--- START ---

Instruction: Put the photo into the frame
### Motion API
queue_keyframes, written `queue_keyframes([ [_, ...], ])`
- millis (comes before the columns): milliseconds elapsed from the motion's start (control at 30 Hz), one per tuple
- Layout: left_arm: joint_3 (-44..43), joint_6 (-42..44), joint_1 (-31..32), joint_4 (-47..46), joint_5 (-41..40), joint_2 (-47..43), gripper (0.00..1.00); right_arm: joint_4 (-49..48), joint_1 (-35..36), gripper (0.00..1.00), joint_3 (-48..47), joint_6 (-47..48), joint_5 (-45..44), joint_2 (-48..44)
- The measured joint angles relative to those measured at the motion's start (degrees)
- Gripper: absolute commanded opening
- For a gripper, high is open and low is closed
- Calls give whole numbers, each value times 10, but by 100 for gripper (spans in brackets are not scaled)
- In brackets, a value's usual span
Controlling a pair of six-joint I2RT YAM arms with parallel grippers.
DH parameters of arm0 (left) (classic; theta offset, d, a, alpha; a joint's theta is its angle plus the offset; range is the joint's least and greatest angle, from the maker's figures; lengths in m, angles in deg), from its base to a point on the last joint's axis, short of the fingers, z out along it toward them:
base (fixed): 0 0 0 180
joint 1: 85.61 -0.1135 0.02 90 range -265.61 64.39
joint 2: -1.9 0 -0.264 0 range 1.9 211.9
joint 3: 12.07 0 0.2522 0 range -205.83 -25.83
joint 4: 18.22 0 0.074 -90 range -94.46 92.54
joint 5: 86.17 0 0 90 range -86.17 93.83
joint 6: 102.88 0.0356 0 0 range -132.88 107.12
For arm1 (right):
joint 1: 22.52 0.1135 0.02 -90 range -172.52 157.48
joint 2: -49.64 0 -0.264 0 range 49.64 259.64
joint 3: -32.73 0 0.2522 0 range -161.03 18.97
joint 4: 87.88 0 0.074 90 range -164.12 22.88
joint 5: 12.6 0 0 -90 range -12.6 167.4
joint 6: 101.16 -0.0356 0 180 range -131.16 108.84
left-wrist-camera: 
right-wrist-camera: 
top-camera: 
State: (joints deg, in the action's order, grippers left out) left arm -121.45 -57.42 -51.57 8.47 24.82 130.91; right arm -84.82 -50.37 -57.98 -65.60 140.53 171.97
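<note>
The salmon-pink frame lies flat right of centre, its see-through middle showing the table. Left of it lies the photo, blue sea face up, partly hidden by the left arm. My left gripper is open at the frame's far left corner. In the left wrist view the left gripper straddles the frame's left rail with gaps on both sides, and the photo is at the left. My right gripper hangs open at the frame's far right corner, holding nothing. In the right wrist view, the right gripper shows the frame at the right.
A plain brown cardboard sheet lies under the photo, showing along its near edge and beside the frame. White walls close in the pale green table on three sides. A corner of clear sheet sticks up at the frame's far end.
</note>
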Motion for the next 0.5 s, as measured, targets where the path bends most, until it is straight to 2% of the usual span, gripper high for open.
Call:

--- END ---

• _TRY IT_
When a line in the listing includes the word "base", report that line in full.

• _RESPONSE AREA_
DH parameters of arm0 (left) (classic; theta offset, d, a, alpha; a joint's theta is its angle plus the offset; range is the joint's least and greatest angle, from the maker's figures; lengths in m, angles in deg), from its base to a point on the last joint's axis, short of the fingers, z out along it toward them:
base (fixed): 0 0 0 180

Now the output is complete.